The stairway is a common area where older adults suffer falls, as it’s easy to lose balance while walking up and down the stairs and tripping or slipping on one of the steps.
Common hazards for the stairway include:
Stairway handrails are highly recommended for older adults, as a handrail gives them something to reach out for and hold onto if they lose their balance. If you don’t have a sturdy handrail installed, you or your loved ones may be more susceptible to falling.
It’s common for objects to end up on the stairs for days on end before they get taken upstairs. However, leaving items sprawled on the stairs can create a tripping hazard for individuals of all ages, especially older adults. Therefore, try to keep your stairs free of clutter at all times.
Older adults will usually spend a large chunk of their time in the living room, making it vital that the space remains well-organized and hazard-free.
Some common living room hazards include the following:
Exposed electrical cords.
Electrical cords and cables such as extension cords, floor lamp plugs, loose HDMI cables, and other wires can create a real fall risk if not managed properly.
To prevent a tripping hazard, organize your plugs and wires with a cable management tool or change the position of your electronics and lamps to prevent the wires from sticking out where you walk.
Bathrooms can pose a significant fall risk, as the wet surface of the bath and shower after bathing can make slipping very easy.
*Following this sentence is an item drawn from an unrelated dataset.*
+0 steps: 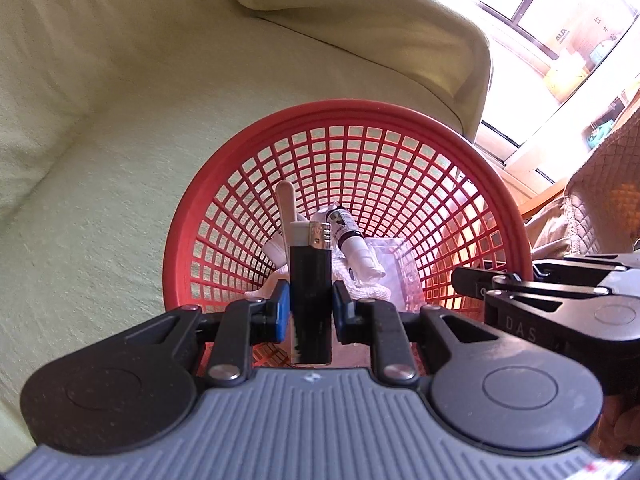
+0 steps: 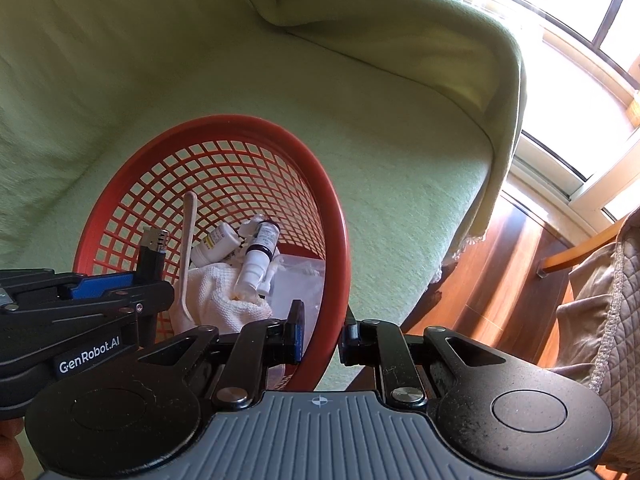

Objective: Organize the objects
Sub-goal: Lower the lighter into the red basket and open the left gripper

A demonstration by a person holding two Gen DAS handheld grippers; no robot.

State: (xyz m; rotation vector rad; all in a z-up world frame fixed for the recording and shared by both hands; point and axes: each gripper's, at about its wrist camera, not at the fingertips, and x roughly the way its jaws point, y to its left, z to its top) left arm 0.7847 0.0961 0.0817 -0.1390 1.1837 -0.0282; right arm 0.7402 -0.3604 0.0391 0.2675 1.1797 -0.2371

While the presence of water and condensation on the floor and other surfaces can’t be prevented, you can reduce the risk of falls by addressing the following hazards:
Lack of grab bars or assistive equipment.
For older adults who struggle with their balance due to their strength or cognitive function, the presence of assistive equipment and grab bars by the toilet and shower will ensure they have something to hold onto when standing up or exiting the shower.
Add a grip mat to the shower floor.
For older adults who prefer showers to baths, installing a grip mat on the surface of the shower floor will help prevent older ones from slipping on the wet surface.
Identifying the fall hazards in your home will go a long way to preventing you or your loved one from suffering a painful fall.
While you may not always be able to prevent a fall from occurring, keeping your space clutter-free, installing assistive equipment, and keeping regular daily items in easy-to-reach spaces are all ways you can significantly reduce the risk of falling.